Required action:
In the listing below, find each line with the string "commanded" and return it.
===
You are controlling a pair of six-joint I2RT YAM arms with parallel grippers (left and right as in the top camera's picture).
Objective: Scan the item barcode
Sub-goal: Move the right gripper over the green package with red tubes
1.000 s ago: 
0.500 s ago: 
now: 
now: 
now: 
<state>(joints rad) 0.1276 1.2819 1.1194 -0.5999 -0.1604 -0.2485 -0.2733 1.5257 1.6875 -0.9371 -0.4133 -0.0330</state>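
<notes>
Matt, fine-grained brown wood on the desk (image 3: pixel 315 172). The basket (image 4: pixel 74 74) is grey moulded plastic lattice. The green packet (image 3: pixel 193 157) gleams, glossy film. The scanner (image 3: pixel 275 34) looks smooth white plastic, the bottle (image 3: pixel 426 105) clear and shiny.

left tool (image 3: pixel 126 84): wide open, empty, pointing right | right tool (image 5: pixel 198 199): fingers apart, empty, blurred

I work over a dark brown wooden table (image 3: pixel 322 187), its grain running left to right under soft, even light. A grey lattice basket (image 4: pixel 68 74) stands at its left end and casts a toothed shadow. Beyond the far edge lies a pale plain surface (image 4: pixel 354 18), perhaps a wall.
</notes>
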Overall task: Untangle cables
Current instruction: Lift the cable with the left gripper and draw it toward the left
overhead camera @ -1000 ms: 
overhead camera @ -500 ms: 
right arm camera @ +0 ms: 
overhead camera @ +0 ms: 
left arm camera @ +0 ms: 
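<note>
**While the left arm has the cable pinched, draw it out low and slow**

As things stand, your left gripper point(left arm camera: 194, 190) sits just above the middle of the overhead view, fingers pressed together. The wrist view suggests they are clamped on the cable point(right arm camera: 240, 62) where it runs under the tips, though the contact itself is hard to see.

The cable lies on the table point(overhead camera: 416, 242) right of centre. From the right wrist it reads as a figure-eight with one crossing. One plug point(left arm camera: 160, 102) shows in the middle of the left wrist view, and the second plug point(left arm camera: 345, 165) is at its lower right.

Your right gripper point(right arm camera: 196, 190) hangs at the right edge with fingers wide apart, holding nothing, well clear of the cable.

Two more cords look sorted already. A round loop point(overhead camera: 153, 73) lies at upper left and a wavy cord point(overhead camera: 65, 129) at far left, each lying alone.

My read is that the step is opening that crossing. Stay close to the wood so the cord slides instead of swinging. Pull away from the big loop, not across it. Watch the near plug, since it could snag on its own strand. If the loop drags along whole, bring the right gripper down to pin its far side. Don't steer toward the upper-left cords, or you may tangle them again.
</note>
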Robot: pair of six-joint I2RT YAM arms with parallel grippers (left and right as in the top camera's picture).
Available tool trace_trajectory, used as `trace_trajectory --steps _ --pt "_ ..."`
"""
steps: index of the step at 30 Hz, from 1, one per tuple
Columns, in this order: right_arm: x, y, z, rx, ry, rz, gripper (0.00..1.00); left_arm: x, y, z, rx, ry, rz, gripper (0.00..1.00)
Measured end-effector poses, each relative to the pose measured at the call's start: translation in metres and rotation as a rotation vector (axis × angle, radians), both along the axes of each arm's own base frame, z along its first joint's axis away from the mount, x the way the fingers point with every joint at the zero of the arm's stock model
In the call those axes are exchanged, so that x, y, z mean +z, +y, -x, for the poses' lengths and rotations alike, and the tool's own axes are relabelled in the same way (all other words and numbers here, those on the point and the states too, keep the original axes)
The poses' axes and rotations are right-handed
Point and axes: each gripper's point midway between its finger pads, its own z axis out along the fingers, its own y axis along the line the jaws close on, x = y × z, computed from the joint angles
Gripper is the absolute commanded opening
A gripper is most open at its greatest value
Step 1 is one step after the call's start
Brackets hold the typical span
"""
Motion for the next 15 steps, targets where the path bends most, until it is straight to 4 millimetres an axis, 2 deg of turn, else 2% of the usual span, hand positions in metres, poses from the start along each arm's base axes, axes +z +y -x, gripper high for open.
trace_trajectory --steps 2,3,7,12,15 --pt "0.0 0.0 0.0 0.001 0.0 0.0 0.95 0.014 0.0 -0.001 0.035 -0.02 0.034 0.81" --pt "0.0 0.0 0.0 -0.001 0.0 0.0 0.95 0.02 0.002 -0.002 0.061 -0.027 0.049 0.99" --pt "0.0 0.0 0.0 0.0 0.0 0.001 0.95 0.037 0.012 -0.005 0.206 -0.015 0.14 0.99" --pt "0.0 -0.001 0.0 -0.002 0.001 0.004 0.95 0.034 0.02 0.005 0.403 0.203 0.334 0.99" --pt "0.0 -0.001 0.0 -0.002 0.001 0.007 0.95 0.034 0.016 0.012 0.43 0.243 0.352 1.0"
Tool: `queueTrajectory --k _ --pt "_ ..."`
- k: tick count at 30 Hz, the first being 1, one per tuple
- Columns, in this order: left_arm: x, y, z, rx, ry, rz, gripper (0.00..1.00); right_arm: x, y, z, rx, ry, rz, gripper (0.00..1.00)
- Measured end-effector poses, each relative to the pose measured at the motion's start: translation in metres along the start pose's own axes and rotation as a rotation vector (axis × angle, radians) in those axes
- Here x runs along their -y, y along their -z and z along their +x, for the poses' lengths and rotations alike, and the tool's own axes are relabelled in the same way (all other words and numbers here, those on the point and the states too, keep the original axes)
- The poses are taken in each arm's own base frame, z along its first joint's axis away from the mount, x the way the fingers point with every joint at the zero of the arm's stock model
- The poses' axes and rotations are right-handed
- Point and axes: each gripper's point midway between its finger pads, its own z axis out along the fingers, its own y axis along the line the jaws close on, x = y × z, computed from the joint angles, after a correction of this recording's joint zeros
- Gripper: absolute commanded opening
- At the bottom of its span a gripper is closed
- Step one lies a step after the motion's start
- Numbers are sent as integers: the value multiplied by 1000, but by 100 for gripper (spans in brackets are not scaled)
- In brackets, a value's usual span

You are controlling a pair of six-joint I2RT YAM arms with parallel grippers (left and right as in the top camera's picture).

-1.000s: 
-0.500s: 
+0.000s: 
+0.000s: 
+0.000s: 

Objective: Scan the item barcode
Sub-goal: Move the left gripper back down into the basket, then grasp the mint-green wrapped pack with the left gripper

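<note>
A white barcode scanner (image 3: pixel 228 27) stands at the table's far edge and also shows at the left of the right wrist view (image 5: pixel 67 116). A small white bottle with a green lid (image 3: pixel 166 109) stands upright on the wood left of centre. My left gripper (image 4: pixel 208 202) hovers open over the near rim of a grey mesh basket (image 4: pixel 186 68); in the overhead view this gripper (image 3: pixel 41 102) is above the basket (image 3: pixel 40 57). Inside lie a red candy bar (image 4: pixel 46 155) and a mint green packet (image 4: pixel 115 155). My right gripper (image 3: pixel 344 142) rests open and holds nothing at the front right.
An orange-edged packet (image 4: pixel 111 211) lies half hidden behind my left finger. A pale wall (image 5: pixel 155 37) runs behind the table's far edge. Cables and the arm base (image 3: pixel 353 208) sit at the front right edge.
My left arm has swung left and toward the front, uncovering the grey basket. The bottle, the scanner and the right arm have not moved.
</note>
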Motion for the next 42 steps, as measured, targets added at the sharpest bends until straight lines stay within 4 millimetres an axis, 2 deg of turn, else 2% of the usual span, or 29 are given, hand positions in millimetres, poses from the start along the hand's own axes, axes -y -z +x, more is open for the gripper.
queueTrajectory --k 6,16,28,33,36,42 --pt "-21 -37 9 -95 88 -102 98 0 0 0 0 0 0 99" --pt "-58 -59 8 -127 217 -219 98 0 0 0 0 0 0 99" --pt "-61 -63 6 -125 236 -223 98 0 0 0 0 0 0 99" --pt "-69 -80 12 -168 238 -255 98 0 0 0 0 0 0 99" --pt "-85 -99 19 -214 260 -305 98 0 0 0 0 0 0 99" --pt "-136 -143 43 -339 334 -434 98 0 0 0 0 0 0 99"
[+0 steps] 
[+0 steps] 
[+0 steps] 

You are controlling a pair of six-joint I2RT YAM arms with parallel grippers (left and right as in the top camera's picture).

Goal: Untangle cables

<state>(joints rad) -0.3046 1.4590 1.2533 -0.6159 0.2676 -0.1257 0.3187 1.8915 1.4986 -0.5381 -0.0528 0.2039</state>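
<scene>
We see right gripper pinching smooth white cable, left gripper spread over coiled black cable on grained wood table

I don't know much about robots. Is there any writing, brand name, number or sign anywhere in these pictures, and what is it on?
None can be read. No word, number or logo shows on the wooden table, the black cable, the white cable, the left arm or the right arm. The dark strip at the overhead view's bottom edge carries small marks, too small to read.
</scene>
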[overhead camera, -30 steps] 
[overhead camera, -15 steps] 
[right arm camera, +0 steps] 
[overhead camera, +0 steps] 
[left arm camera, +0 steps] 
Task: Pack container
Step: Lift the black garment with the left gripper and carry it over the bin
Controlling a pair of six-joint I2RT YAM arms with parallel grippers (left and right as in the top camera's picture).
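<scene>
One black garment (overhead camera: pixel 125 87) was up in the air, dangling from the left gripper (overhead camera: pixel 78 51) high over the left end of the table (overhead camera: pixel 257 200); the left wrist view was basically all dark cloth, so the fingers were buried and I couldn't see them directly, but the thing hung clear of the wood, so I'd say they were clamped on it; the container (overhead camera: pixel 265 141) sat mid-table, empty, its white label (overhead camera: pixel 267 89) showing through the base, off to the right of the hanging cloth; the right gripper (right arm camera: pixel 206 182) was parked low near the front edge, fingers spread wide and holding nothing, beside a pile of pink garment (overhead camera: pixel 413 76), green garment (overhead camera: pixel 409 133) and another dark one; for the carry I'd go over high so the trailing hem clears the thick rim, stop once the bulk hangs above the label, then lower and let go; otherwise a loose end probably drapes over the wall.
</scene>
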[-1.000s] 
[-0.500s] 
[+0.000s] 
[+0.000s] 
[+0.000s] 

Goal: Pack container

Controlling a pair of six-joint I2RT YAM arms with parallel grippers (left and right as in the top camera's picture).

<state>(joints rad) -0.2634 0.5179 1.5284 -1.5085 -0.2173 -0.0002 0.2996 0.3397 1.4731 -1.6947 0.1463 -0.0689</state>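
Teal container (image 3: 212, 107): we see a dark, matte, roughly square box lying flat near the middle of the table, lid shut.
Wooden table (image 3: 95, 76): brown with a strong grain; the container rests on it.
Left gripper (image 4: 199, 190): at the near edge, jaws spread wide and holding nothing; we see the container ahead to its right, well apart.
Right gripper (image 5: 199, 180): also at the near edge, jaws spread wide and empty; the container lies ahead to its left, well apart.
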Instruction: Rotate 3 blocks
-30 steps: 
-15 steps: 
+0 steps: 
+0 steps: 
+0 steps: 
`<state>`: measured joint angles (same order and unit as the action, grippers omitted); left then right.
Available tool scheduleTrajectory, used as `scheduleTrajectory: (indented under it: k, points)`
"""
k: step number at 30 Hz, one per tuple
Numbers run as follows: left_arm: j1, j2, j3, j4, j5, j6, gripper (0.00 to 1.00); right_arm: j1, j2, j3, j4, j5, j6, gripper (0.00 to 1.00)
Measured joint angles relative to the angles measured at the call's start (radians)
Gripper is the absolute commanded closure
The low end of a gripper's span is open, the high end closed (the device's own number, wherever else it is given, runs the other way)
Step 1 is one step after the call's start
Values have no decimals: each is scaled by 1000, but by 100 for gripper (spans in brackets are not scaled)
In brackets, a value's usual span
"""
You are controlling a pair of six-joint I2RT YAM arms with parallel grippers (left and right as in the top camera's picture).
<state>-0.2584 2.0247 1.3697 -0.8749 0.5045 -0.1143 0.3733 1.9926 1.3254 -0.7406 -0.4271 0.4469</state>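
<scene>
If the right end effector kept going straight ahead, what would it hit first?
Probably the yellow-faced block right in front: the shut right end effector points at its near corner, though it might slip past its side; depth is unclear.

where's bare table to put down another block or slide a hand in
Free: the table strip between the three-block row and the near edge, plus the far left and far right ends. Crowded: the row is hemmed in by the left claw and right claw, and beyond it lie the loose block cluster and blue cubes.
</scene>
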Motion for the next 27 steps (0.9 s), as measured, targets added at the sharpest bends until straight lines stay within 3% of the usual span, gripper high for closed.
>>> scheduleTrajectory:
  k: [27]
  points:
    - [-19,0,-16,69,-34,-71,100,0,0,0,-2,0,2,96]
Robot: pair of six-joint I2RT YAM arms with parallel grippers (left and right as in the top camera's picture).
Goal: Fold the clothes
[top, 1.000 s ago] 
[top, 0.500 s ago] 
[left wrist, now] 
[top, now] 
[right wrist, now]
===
Task output:
Gripper is the absolute commanded opening
- Gripper: absolute commanded opening
Gripper is the absolute commanded closure

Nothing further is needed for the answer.